* _Prompt_
Using the material below, copy every line where "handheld" appears.

* _Data records_
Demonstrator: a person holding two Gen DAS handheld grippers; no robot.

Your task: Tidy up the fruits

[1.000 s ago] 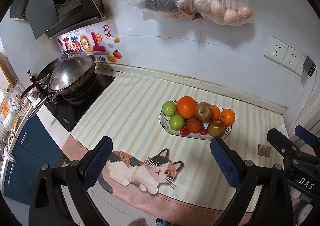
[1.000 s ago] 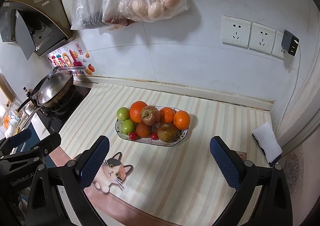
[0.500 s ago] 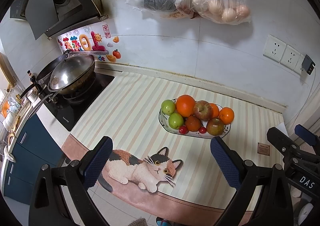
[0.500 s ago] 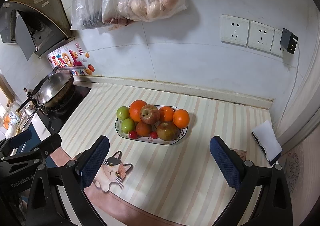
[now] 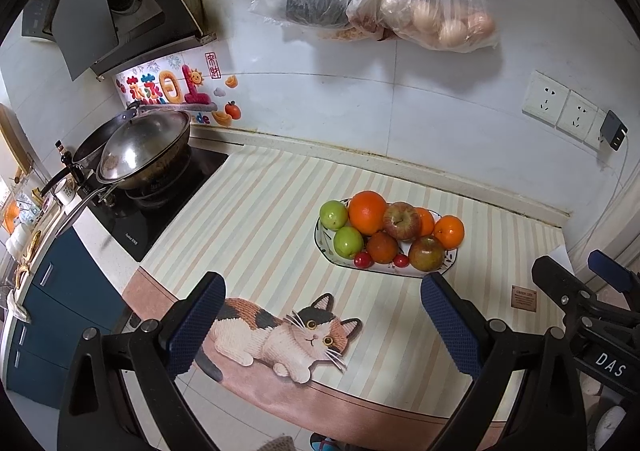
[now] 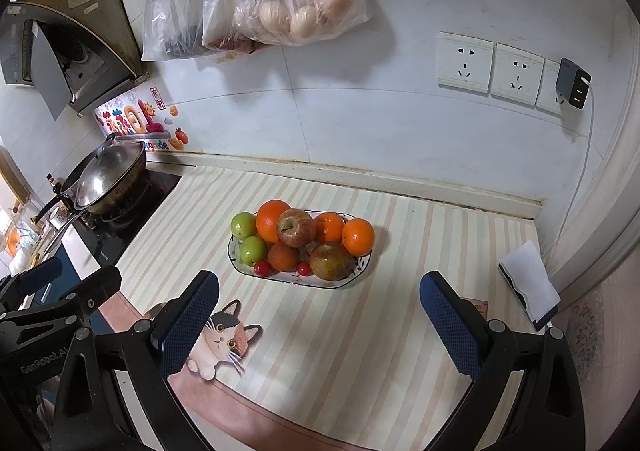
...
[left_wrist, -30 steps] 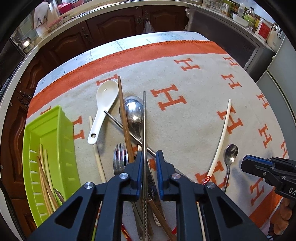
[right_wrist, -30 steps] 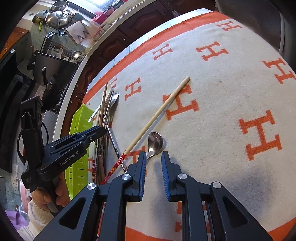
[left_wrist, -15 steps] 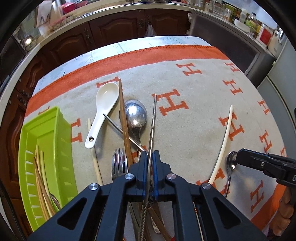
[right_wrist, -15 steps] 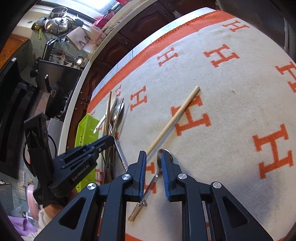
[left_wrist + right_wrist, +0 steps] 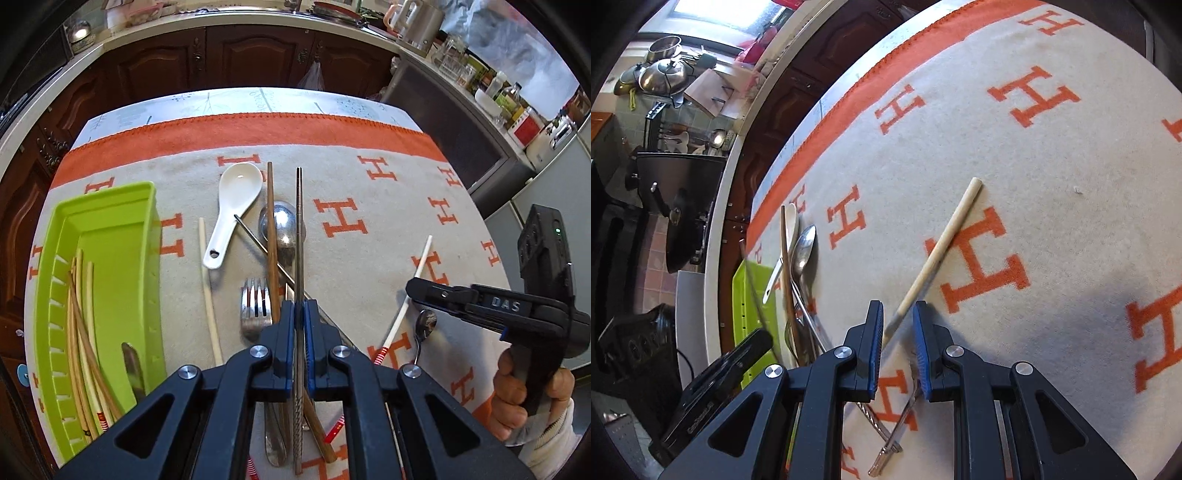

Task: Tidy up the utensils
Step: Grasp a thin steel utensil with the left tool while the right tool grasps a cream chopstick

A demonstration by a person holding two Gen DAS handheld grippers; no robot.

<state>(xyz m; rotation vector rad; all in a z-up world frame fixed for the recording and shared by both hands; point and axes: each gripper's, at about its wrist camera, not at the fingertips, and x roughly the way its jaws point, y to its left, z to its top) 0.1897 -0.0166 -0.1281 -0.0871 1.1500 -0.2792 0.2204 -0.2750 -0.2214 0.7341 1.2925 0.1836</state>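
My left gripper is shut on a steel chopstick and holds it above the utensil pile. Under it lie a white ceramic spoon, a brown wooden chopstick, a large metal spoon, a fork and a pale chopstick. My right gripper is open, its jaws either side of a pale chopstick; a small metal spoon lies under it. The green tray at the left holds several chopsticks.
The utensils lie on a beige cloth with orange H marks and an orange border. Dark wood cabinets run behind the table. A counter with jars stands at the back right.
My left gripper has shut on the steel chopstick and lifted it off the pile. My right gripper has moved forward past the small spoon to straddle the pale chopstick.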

* _Result for this exercise_
Demonstrator: a person holding two Gen DAS handheld grippers; no robot.
A demonstration by a person holding two Gen DAS handheld grippers; no robot.

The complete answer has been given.